If you’re using a Windows laptop or PC with the PuTTY SSH client, you can create a new SSH key pair using the built-in key generator called PuTTYgen.
To generate a new key, open PuTTYgen and click the Generate button.
In the Key Generator window, check that the type of key to generate at the bottom is set to RSA. This will create an SSH-2 RSA key. The older SSH-1 was the standard’s first version but is now considered obsolete.
Keep moving your mouse over the blank area in any manner to generate some randomness for a few moments until the progress is complete.
When the process completes, two keys will be generated, a private key and a public key.
You can enter an optional key passphrase in the two empty fields for added security before continuing. The passphrase, if provided, will protect your key from unauthorized use in the event that someone manages to copy it.
Now save the private key somewhere safe on your computer by clicking the ‘Save private key’ button. Then copy the entire text of the public key to your clipboard. There is no need to save the public key to your computer as it can easily be regenerated by loading the private key.

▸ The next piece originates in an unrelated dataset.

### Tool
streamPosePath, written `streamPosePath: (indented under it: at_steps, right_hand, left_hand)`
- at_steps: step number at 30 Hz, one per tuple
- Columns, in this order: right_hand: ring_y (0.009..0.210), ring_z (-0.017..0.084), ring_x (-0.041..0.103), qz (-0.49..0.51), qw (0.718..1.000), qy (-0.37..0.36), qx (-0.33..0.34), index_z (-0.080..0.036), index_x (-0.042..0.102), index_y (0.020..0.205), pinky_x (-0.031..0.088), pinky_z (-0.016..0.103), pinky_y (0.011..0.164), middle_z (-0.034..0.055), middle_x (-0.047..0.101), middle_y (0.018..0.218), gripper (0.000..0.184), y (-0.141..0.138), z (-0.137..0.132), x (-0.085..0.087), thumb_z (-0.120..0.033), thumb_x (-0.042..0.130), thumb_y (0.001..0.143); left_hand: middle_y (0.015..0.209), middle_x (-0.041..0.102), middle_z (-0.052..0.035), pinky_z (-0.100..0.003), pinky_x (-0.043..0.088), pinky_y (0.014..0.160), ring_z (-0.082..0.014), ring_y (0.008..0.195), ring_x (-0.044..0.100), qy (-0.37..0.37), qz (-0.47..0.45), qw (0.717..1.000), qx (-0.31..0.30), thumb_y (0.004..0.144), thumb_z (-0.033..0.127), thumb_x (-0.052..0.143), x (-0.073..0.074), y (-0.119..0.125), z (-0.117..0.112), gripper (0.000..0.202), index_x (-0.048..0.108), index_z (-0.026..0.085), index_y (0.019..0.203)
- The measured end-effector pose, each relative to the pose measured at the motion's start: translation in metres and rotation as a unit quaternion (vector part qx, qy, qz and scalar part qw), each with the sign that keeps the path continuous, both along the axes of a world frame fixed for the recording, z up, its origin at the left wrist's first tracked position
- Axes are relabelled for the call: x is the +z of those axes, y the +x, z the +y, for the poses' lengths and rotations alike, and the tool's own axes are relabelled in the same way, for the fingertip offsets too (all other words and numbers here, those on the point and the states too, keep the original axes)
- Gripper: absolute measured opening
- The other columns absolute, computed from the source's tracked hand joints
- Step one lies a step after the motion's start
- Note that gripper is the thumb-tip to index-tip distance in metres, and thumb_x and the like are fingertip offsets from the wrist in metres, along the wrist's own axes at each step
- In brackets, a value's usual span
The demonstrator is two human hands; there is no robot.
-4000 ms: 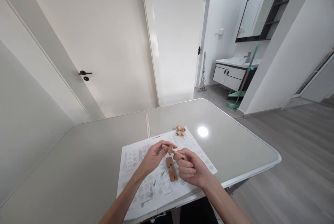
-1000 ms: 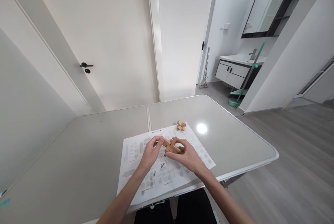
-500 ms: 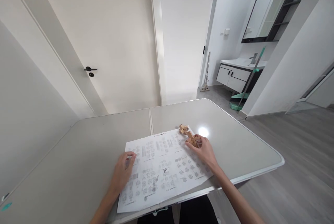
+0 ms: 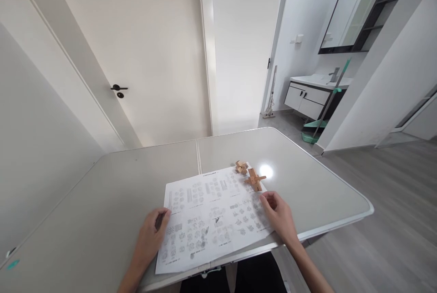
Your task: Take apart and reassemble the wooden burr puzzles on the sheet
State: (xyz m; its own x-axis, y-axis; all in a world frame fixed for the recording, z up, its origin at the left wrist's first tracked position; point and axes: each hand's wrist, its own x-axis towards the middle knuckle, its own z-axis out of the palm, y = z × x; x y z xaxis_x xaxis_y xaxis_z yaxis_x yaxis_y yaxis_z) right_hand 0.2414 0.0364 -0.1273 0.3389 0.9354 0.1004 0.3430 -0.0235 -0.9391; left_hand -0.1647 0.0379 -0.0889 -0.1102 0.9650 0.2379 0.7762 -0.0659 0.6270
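Note:
A wide printed paper sheet (image 4: 223, 211) lies on the table in front of me, covered with rows of small grey diagrams. At its left edge rests my left hand (image 4: 150, 229), fingers loosely curved and the fingertips just over the paper. My right hand (image 4: 279, 213) is by the right edge, its fingers bent and thumb apart, holding nothing. Just beyond its fingertips sits a wooden interlocking puzzle (image 4: 254, 180) with bars sticking out crosswise. A second, smaller wooden puzzle (image 4: 241, 167) stands behind it at the sheet's upper right corner.
The pale table (image 4: 119, 197) has a seam across its middle and a rounded right edge. A closed white door (image 4: 160, 56) stands beyond it. Back right are a washbasin cabinet (image 4: 307, 97), a mop (image 4: 272, 97) and a green dustpan (image 4: 310, 137).
My right hand has let go of the nearer wooden puzzle and drawn back toward me. My left hand has slid slightly outward and nearer. The puzzle stays on the sheet's right side.

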Motion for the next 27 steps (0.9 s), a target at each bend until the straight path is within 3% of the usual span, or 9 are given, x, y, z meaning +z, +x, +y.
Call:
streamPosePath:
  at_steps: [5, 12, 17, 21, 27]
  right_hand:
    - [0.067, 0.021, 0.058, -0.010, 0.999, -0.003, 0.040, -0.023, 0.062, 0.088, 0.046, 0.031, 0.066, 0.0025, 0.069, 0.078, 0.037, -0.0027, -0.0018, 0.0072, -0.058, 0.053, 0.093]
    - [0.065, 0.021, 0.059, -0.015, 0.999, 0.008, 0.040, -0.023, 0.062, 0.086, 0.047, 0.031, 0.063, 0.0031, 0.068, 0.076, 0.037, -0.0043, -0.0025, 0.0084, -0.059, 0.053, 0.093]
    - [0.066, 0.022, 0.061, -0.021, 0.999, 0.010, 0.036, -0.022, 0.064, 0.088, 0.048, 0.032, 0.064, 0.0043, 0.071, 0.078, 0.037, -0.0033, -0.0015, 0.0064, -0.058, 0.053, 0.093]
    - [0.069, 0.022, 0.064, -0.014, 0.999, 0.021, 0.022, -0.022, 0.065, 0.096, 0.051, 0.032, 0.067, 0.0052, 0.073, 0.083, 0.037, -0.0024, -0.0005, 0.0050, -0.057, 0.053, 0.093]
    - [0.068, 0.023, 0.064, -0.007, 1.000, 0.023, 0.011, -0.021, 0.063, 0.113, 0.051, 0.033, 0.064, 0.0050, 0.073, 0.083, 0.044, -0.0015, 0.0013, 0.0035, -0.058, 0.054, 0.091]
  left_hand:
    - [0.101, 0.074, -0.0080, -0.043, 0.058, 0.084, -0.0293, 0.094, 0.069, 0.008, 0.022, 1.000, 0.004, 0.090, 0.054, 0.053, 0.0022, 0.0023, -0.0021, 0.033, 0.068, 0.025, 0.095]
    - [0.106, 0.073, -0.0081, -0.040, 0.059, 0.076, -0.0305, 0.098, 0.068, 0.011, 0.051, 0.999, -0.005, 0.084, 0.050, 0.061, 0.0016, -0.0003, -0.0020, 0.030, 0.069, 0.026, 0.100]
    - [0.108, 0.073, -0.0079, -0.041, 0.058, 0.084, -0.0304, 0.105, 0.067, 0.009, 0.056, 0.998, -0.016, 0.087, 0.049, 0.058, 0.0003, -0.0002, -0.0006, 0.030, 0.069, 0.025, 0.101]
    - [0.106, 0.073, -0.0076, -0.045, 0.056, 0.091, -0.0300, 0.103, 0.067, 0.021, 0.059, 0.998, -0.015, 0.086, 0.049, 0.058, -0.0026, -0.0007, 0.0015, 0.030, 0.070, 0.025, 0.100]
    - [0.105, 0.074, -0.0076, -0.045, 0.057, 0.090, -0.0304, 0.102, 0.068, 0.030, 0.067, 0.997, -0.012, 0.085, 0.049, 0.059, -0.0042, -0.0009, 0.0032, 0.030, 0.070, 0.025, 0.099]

You can now paste the public key in your clipboard into the UpCloud control panel. This can be done on the server deployment page by clicking Add new, or from the SSH keys section under the Account management page.
When adding the public key, be sure to give it a name that will help you identify it in the future. Click the Save button to save your changes.
The newly added key should now appear in the list of SSH keys and can be selected when deploying a new server.
You can go ahead and deploy the server now. When the deployment is complete, copy the server’s IP address to your clipboard and open PuTTY (not PuTTYgen) to establish a connection to the server.
Paste the IP address of your UpCloud server into the hostname box.
Then, from the menu tree on the left-hand side, navigate to Connection > Data and enter the username that you want to use in the Auto-login username text box. For new Linux servers, this will usually be root.
Next, navigate to Connection > SSH > Auth > Credentials and click the Browse button to select the private key you saved earlier somewhere on your computer.
Before proceeding, it’s a good idea to save this configuration, so you won’t have to repeat the steps each time you want to connect to your server in the future.
To do this, navigate back to the Session screen, and under Saved Sessions, enter a name for the configuration. This can be anything you want, but it makes sense to give it a memorable name, such as the IP address or name of the server – or both. Click the Save button to save your changes.
Now you can load this configuration at any time, and it will have the IP address, username, and SSH key information pre-populated and ready to connect.
Clicking Open will open a new terminal window prompting you to enter your key passphrase. Type it in and press enter to connect to your server. If you created your keypair without a passphrase, then you won’t see this prompt. You will instead be automatically connected to the server.
Remember always to keep your private keys safe. You can use the same key from multiple computers if you wish, or generate new ones on each client connecting to your cloud server for added security.
Ideally, users should generate their own key pair and passphrase for secure access control. This way, if one of the private keys gets compromised, you won’t have to replace them all.